Viewpoint: Why hospitals should involve families in patient care

Although hospitals and physicians typically attempt to keep families out of patient rooms because they believe they interfere with care or inadvertently introduce infections, family members can often be a hospital patient's greatest care advocate, argues Sushrut Jangi, MD, a gastroenterology fellow at Boston-based Brigham and Women's Hospital, in an op-ed for The Boston Globe.

Here are five insights from the op-ed.

1. Certain physicians believe the presence of family members could exhaust patients or complicated personal might induce dangerous levels of stress, Dr. Jangi wrote. "A family might inadvertently bring infections into the patient room from the outside world or crowd out the medical team from attending to the ill," Dr. Jangi added. "Yet it turns out that we've been mostly wrong about all of this."

2 To further this point, Dr. Jangi noted patients who are seriously ill have shorter stays in the intensive care unit when their family is involved and research does not support the idea that relatives introduce infection. Additionally, patients who have had debilitating strokes gain more function back with familial support.

3. "Families don't obstruct us — they are our allies," Dr. Jangi wrote. "Physicians spend about 15 percent of their work hours face-to-face with patients. Nurses, too, have their hands full.
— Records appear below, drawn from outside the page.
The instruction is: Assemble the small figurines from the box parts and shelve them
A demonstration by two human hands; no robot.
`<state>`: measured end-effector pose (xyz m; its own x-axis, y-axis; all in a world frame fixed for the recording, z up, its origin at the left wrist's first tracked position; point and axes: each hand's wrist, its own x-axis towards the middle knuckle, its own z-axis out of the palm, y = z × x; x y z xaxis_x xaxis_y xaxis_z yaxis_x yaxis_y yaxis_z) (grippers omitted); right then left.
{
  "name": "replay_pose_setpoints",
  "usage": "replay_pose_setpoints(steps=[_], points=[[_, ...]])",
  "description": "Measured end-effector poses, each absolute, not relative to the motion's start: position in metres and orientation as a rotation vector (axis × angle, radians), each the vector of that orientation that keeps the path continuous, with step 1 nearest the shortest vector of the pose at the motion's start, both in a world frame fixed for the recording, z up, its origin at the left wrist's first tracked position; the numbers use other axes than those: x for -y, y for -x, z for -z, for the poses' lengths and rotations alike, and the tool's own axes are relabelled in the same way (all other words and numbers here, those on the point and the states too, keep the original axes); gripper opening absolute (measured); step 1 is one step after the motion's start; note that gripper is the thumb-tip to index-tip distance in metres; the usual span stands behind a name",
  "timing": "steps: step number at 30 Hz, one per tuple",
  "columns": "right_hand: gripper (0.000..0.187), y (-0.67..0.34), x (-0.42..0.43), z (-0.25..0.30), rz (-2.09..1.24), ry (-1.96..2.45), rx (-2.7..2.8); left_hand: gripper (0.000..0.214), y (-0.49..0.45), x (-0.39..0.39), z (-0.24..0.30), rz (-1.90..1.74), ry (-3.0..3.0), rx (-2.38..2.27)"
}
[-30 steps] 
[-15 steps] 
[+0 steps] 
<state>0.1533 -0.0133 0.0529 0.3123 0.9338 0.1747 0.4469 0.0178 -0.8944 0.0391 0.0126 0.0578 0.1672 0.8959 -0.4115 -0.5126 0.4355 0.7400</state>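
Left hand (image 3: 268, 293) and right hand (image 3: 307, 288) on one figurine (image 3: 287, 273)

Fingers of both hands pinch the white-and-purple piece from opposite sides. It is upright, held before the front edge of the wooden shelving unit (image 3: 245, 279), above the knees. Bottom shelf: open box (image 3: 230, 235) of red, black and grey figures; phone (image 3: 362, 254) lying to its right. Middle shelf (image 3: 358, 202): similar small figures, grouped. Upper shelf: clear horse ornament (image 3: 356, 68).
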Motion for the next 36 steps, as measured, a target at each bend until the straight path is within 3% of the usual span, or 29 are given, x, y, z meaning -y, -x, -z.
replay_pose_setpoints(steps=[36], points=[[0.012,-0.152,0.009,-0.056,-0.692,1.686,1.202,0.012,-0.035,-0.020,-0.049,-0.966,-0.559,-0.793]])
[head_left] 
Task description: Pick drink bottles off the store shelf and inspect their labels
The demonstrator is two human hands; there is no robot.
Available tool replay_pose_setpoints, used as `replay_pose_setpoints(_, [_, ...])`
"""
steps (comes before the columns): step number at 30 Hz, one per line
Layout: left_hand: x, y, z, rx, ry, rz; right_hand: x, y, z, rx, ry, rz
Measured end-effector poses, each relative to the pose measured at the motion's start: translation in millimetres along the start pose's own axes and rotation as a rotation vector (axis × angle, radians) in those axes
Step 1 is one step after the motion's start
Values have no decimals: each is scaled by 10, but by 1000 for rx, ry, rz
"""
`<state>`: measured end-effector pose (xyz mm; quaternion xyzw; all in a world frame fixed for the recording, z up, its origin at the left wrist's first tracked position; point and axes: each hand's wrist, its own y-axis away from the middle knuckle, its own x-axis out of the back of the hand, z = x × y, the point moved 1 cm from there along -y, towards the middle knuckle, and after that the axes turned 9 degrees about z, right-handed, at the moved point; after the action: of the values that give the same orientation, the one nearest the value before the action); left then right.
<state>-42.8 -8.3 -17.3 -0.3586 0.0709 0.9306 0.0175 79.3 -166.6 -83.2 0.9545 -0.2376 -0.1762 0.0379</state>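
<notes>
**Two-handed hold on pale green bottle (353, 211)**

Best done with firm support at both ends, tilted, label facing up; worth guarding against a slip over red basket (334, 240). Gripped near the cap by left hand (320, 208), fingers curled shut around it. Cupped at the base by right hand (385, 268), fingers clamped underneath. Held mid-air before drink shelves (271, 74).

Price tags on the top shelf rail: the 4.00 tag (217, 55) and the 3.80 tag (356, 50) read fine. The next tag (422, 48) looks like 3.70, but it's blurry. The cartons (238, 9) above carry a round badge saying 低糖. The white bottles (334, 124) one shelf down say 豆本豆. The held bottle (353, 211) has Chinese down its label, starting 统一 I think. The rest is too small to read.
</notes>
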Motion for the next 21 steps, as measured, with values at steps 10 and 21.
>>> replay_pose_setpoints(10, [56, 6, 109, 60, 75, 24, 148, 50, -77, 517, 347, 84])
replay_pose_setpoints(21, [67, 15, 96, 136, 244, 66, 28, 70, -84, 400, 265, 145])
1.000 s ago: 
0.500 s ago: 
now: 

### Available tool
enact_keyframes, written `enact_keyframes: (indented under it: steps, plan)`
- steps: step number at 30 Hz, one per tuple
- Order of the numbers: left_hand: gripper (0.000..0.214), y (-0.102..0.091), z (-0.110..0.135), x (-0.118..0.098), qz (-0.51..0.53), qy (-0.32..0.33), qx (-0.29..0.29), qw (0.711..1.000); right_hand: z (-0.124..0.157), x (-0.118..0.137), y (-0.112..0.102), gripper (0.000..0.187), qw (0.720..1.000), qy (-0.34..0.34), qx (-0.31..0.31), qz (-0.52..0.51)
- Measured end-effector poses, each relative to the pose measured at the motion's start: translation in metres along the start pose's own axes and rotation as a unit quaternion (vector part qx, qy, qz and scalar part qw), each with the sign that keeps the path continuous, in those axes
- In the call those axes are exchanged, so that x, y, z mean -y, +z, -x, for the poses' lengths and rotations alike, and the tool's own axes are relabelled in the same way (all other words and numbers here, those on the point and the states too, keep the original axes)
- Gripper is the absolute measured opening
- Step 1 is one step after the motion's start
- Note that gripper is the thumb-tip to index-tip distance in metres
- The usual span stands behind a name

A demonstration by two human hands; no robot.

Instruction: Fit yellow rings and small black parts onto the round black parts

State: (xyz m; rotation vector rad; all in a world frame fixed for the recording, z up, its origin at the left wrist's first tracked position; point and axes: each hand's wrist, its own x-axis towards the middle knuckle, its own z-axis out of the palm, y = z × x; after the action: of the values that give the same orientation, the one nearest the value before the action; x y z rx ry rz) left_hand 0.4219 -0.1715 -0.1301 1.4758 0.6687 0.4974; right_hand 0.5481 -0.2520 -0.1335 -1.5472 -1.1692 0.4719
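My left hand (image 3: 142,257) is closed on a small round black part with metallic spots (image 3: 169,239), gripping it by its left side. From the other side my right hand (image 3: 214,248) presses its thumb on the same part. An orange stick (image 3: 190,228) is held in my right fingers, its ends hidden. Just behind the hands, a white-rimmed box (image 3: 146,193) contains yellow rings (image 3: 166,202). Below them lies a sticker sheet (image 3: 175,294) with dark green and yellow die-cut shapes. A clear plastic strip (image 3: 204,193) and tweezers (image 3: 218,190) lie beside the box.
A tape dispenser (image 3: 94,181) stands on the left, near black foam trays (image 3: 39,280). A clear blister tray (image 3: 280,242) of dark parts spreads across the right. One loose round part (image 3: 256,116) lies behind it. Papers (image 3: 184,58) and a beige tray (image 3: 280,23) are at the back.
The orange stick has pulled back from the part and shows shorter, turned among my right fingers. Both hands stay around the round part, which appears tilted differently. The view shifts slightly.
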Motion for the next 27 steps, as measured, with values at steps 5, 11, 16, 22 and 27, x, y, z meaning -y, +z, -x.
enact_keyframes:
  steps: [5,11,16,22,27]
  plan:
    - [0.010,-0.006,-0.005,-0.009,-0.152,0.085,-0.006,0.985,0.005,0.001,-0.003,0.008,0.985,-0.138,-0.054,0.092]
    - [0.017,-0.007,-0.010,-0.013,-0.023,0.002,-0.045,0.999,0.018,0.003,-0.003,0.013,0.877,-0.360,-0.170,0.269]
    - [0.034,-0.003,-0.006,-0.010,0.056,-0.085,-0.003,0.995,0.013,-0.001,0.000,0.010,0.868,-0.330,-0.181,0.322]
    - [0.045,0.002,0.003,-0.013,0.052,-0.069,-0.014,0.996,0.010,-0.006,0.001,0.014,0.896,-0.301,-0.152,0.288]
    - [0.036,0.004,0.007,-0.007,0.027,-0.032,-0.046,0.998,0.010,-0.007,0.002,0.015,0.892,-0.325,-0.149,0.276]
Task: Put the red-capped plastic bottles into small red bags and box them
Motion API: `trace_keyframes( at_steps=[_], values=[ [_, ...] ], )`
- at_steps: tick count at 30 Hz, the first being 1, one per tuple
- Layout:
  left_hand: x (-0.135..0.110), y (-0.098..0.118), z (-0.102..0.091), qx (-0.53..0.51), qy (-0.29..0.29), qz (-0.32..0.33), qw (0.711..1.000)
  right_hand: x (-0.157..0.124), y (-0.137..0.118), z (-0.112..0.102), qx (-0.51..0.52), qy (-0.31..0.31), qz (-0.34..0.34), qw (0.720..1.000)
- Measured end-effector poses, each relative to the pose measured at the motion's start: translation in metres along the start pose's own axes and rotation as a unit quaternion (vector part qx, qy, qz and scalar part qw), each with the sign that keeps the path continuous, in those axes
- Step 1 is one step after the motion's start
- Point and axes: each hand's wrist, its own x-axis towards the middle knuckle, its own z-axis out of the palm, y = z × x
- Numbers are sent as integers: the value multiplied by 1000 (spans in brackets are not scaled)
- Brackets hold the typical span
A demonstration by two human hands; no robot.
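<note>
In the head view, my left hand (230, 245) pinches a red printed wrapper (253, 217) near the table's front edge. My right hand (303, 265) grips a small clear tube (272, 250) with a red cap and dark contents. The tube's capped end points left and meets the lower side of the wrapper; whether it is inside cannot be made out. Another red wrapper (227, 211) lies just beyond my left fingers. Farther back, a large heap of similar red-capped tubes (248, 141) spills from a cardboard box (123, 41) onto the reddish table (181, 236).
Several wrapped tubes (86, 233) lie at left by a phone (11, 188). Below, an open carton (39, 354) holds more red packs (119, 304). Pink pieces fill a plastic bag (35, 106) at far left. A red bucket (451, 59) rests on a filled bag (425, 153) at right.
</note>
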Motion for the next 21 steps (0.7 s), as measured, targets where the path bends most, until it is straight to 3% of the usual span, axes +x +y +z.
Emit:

Sometimes, details elude us." In this way, family members can serve as a voluntarily care giver throughout the day when nurses and physicians are providing care elsewhere. Family members may also be the first to recognize when a patient's health changes.

4. If physicians fail to treat patients' families as partners in medical care, they may be missing a significant resource, Dr. Jangi noted, citing an argument from Giora Netzer, MD, who said hospitals should lift restrictions on family presence in ICUs because families can contribute to beneficial health outcomes and strict visitation policies often exclude low-income families.

5. "Some hospitals should relax their visitation policies and may need to redesign space to accommodate families," Dr. Jangi wrote. "Families ultimately can also offer something that doctors really can't: comfort. [The] luckier — and, often, healthier [patients] — are the sick who can convalesce with kin at their side."